▸ **What the task requires**
Could you copy every line of the data that contains "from"?

━━━ Collected data ━━━

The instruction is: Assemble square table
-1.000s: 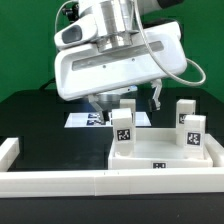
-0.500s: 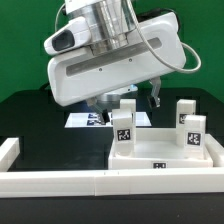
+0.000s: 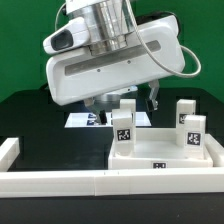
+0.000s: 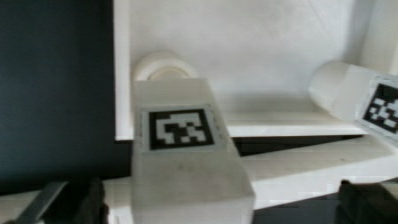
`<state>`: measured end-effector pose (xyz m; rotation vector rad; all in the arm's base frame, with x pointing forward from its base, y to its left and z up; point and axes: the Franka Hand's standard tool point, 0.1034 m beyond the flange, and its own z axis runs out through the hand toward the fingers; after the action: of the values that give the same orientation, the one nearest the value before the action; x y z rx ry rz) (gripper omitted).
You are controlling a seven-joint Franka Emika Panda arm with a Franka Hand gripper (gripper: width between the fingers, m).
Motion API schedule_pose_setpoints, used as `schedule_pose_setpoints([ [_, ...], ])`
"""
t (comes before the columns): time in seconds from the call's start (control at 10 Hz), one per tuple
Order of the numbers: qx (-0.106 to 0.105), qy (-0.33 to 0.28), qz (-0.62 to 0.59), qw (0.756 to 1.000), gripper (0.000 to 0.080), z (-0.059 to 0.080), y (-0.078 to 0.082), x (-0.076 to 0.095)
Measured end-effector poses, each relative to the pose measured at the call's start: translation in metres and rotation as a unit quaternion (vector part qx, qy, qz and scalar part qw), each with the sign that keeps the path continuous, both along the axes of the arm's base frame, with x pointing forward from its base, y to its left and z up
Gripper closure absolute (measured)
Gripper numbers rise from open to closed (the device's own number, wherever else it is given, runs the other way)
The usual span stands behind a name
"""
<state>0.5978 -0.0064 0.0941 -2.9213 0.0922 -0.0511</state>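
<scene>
The white square tabletop (image 3: pixel 165 157) lies underside up at the exterior view's right. Tagged white legs stand on it at the front left (image 3: pixel 123 128), front right (image 3: pixel 192 132) and back right (image 3: pixel 186 110). A fourth leg (image 3: pixel 128 104) stands at the back left, under my gripper (image 3: pixel 127 99). In the wrist view this leg (image 4: pixel 180 140) rises between my dark fingers (image 4: pixel 57 205), with a gap on each side. My gripper (image 4: pixel 214 212) is open around it. Another tagged leg (image 4: pixel 368 100) shows to one side on the panel (image 4: pixel 267 60).
The long white L-shaped rail (image 3: pixel 70 181) runs along the front and up the exterior view's left side. The marker board (image 3: pixel 84 120) lies on the black table behind the tabletop. My bulky white wrist hides the area above the back legs.
A second ago my wrist housing sat level; it has since turned and now sits tilted, its left end higher. The legs and tabletop have not moved.
</scene>
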Motion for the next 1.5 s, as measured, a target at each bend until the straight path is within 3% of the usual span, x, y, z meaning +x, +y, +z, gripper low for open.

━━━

▸ **Task result**
`<state>`: measured end-effector pose (xyz m; rotation vector rad; all in the arm's base frame, with x pointing forward from its base, y to its left and z up; point and axes: the Franka Hand's standard tool point, 0.1034 m beyond the flange, and its own z axis runs out through the hand toward the fingers; after the action: of the values that give the same orientation, the one nearest the value before the action; x y z rx ry rz) (gripper omitted).
t (comes before the columns): time in seconds from the call's start (control at 10 Hz), one per tuple
Measured end-effector poses, each relative to the pose measured at the call's start: translation in metres and rotation as a unit quaternion (vector part qx, qy, qz and scalar part qw), each with the sign that keeps the path continuous, both along the axes of the arm's base frame, with x pointing forward from its base, y to its left and z up
Gripper numbers rise from open to closed (the device's own number, wherever else it is given, runs the other way)

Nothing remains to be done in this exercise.